TASK:
Pull every line from the records that has the word "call" in it.

-*-

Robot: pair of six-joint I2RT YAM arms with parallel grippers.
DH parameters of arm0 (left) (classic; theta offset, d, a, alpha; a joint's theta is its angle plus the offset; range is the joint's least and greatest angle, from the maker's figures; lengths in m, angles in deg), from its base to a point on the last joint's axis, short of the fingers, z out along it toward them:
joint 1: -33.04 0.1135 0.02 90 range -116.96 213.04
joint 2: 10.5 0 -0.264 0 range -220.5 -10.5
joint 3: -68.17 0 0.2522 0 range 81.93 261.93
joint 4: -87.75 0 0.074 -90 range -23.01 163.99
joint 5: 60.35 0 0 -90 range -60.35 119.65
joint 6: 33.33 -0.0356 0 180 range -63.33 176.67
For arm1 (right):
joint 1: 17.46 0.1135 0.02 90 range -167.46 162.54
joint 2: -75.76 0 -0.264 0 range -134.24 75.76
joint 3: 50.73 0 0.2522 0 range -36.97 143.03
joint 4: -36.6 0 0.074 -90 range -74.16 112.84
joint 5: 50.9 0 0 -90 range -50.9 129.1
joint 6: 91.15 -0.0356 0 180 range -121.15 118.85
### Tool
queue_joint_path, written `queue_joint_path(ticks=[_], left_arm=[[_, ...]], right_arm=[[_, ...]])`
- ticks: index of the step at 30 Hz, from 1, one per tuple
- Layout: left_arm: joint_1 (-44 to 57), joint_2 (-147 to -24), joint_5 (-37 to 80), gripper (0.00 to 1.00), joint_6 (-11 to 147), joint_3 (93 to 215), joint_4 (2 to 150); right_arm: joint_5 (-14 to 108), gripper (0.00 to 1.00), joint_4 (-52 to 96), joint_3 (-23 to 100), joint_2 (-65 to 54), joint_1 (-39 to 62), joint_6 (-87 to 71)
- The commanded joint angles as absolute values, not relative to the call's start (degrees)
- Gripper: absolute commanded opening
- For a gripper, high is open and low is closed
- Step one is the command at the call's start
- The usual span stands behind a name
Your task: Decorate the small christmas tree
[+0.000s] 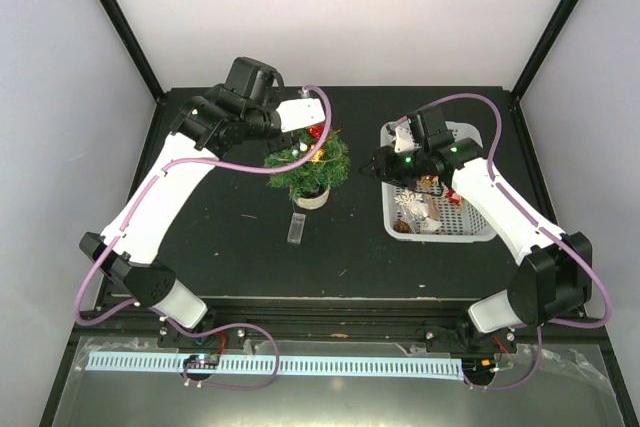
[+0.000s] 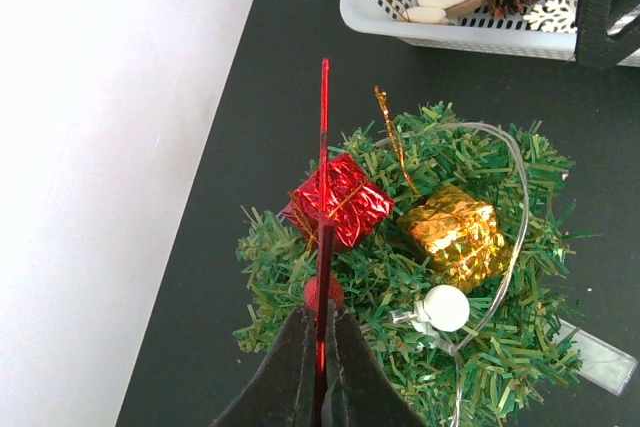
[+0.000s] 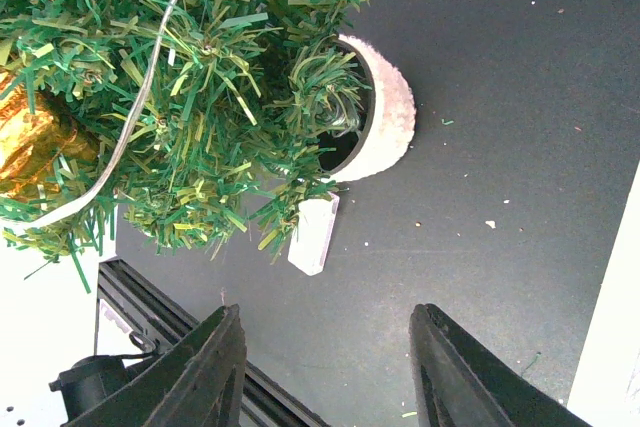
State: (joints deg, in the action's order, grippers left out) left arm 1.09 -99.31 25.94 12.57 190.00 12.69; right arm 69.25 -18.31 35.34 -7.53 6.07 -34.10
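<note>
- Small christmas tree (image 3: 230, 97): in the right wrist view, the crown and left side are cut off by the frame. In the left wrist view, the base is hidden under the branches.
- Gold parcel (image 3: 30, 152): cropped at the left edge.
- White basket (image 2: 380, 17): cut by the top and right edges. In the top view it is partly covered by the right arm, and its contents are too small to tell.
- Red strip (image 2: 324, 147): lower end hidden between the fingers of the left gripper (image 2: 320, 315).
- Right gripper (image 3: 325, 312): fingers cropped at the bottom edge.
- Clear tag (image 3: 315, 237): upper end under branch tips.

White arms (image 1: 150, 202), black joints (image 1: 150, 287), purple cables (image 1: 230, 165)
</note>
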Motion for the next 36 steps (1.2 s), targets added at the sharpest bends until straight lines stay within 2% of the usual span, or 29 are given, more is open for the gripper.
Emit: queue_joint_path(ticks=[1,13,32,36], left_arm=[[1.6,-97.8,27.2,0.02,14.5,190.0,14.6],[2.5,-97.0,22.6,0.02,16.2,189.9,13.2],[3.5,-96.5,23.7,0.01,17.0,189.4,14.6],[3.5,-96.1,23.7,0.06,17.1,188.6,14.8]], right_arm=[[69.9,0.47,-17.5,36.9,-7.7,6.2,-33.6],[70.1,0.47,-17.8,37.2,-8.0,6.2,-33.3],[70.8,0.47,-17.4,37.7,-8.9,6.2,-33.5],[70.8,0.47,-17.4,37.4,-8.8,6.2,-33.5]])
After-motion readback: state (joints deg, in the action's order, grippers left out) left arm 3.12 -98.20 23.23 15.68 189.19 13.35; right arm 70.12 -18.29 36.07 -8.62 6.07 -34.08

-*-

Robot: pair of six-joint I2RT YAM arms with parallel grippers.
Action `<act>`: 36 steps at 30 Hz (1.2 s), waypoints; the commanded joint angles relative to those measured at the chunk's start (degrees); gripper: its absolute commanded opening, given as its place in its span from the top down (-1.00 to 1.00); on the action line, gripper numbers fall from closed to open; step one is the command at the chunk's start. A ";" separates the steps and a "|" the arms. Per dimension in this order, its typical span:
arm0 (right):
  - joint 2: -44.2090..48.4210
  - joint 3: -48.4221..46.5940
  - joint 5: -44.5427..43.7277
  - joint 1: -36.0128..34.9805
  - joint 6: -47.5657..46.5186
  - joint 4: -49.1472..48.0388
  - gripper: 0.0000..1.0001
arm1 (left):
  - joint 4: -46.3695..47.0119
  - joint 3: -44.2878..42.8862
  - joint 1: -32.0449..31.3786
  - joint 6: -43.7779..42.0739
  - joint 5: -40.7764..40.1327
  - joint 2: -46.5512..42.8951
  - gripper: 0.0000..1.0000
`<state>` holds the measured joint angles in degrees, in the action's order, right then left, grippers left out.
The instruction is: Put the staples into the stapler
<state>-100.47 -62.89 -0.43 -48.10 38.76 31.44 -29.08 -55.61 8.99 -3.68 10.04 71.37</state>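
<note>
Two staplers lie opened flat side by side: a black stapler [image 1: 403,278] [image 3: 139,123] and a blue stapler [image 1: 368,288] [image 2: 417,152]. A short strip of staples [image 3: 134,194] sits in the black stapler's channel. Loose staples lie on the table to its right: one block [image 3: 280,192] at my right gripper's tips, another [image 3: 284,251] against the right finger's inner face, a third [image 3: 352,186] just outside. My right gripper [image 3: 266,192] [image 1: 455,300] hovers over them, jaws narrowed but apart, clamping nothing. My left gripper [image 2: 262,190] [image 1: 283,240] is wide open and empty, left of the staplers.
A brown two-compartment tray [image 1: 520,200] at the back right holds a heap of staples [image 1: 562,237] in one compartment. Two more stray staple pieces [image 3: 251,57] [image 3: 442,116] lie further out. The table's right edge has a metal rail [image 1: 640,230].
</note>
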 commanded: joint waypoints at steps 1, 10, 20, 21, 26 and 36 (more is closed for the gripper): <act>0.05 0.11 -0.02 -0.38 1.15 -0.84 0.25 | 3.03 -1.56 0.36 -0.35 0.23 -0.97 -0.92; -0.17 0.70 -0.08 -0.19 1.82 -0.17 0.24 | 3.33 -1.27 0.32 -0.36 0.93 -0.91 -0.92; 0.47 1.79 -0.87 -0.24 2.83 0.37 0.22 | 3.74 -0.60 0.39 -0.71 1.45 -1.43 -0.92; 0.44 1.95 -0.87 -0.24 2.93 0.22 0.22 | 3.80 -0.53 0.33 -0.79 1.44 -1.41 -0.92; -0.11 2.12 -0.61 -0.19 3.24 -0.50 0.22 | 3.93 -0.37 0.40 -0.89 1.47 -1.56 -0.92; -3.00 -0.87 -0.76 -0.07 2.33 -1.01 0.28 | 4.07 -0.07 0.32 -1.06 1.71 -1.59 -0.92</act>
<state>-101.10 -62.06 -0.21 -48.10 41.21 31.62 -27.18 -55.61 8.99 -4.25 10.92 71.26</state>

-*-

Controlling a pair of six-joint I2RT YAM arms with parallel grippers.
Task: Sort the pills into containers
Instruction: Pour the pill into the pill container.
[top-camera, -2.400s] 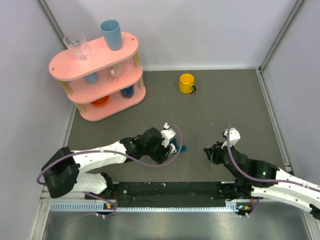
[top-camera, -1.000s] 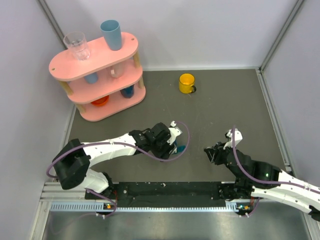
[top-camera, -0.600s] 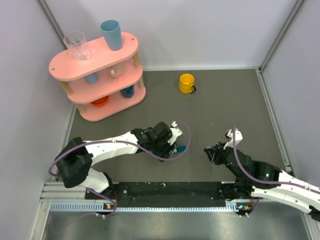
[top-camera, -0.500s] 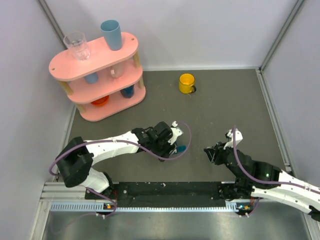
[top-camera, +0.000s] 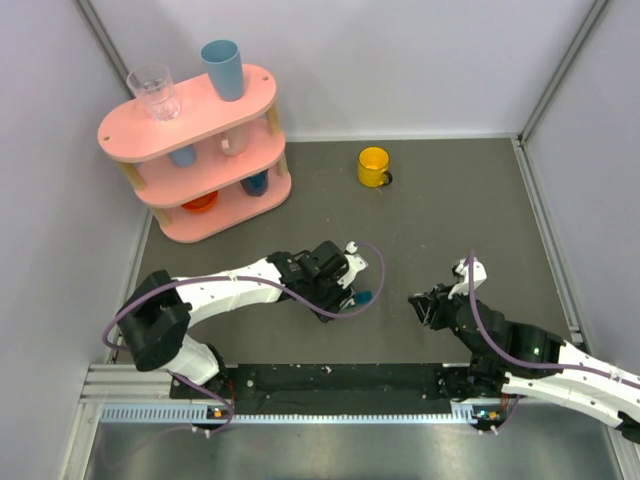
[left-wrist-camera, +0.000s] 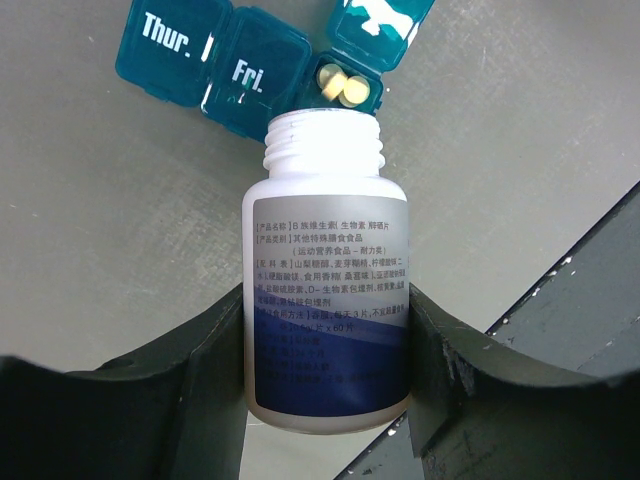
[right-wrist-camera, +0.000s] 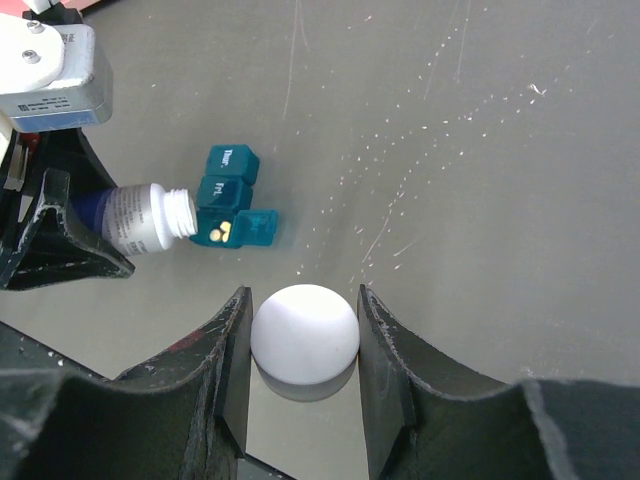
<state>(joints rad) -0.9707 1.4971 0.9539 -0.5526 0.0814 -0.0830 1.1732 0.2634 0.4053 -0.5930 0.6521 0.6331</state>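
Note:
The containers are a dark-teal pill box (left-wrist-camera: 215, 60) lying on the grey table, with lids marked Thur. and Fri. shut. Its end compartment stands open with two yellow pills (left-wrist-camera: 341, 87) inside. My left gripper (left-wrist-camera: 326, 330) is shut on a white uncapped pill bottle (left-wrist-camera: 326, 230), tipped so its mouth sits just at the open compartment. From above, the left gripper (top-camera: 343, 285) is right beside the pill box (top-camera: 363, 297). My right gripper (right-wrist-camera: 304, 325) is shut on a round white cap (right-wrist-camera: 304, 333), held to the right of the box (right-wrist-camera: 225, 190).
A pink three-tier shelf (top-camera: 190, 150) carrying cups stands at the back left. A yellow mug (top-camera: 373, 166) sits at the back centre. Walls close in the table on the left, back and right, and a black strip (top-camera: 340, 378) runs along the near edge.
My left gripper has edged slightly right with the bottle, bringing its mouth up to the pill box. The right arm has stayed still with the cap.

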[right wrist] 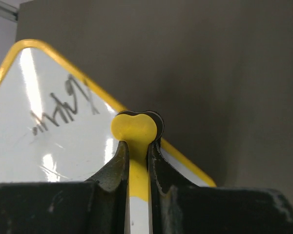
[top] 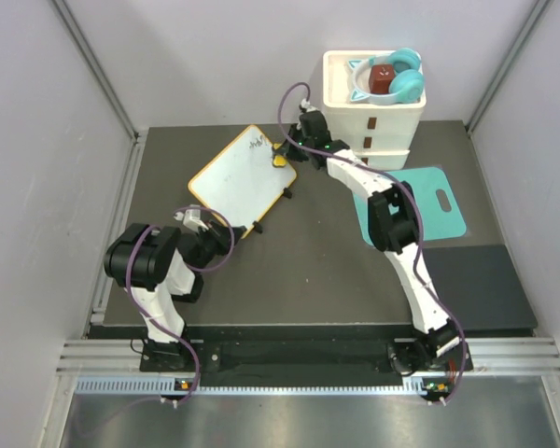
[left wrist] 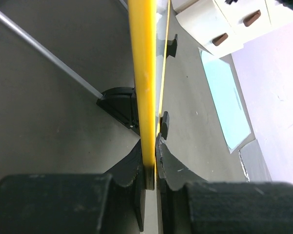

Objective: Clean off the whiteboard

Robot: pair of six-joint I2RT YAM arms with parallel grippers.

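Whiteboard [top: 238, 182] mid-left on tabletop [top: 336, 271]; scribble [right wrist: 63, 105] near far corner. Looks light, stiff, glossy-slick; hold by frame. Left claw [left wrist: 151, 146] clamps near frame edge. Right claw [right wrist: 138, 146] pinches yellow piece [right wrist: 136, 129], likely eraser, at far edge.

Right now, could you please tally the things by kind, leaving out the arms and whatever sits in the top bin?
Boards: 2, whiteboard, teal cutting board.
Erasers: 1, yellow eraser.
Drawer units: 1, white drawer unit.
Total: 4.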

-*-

RESPONSE:
- The commanded joint angles as absolute values, not relative to the call's start (degrees)
- Step one is the command at the call's start

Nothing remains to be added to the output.